Exercise brief. Could you retype every line below exactly, omitting the images?

Dataset excerpt.
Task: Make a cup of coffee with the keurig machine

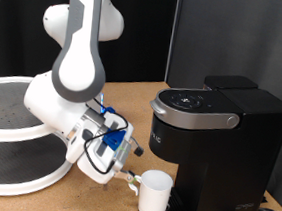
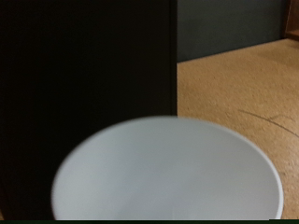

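A brown, cork-like worktop [image 1: 132, 95] runs under everything, speckled and matte, with a dark curtain or wall behind it filling the back of the room. In the exterior view the white arm [image 1: 78, 49] leans down from 12 o'clock toward the centre, and its end effector [image 1: 129, 178] sits low at about 6 o'clock, right against the cup [image 1: 154, 193]. The cup stands upright on the drip tray at the foot of the keurig [image 1: 213, 143], under the brew head. The keurig, matte black with a grey lid handle and a button panel on top, fills the 3 o'clock side of that view. At 9 o'clock a round white two-tier rack [image 1: 13, 133] with a dark mesh top stands well apart from the machine.

Whether the fingers are apart or clamped on the cup I cannot tell; they are too small and cluttered by blue cabling.

The wrist view shows the cup's pale rim [image 2: 168, 177] blurred and very close, the keurig's black wall [image 2: 84, 65] behind it, and bare worktop [image 2: 234, 84] beside.
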Controlling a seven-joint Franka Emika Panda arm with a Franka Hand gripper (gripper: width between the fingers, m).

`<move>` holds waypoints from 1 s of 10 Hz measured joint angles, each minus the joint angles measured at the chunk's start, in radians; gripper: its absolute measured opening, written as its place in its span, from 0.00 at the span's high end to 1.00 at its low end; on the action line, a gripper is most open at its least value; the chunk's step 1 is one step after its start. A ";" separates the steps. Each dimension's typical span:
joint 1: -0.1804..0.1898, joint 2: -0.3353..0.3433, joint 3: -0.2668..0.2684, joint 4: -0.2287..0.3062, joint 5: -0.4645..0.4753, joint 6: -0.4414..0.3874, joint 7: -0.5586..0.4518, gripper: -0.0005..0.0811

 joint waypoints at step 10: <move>-0.092 -0.320 -0.091 -0.144 -0.340 -0.091 0.238 0.00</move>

Task response.
Task: Make a cup of coffee with the keurig machine


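A brown, cork-like worktop [image 1: 132, 95] runs under everything, speckled and matte, with a dark curtain or wall behind it filling the back of the room. In the exterior view the white arm [image 1: 78, 49] leans down from 12 o'clock toward the centre, and its end effector [image 1: 129, 178] sits low at about 6 o'clock, right against the cup [image 1: 154, 193]. The cup stands upright on the drip tray at the foot of the keurig [image 1: 213, 143], under the brew head. The keurig, matte black with a grey lid handle and a button panel on top, fills the 3 o'clock side of that view. At 9 o'clock a round white two-tier rack [image 1: 13, 133] with a dark mesh top stands well apart from the machine.

Whether the fingers are apart or clamped on the cup I cannot tell; they are too small and cluttered by blue cabling.

The wrist view shows the cup's pale rim [image 2: 168, 177] blurred and very close, the keurig's black wall [image 2: 84, 65] behind it, and bare worktop [image 2: 234, 84] beside.
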Controlling a seven-joint Franka Emika Panda arm with a Franka Hand gripper (gripper: width between the fingers, m).

`<move>` holds waypoints from 1 s of 10 Hz measured joint angles, each minus the joint angles measured at the chunk's start, in radians; gripper: its absolute measured opening, written as its place in its span, from 0.00 at the span's high end to 1.00 at its low end; on the action line, a gripper is most open at its least value; the chunk's step 1 is one step after its start. A ";" separates the steps. Each dimension's typical span:
joint 1: -0.1804..0.1898, joint 2: -0.3353..0.3433, joint 3: -0.2668..0.2684, joint 4: -0.2287..0.3062, joint 5: -0.4645..0.4753, joint 6: -0.4414..0.3874, joint 7: -0.5586..0.4518, gripper: -0.0005..0.0811

 joint waypoints at step 10: <move>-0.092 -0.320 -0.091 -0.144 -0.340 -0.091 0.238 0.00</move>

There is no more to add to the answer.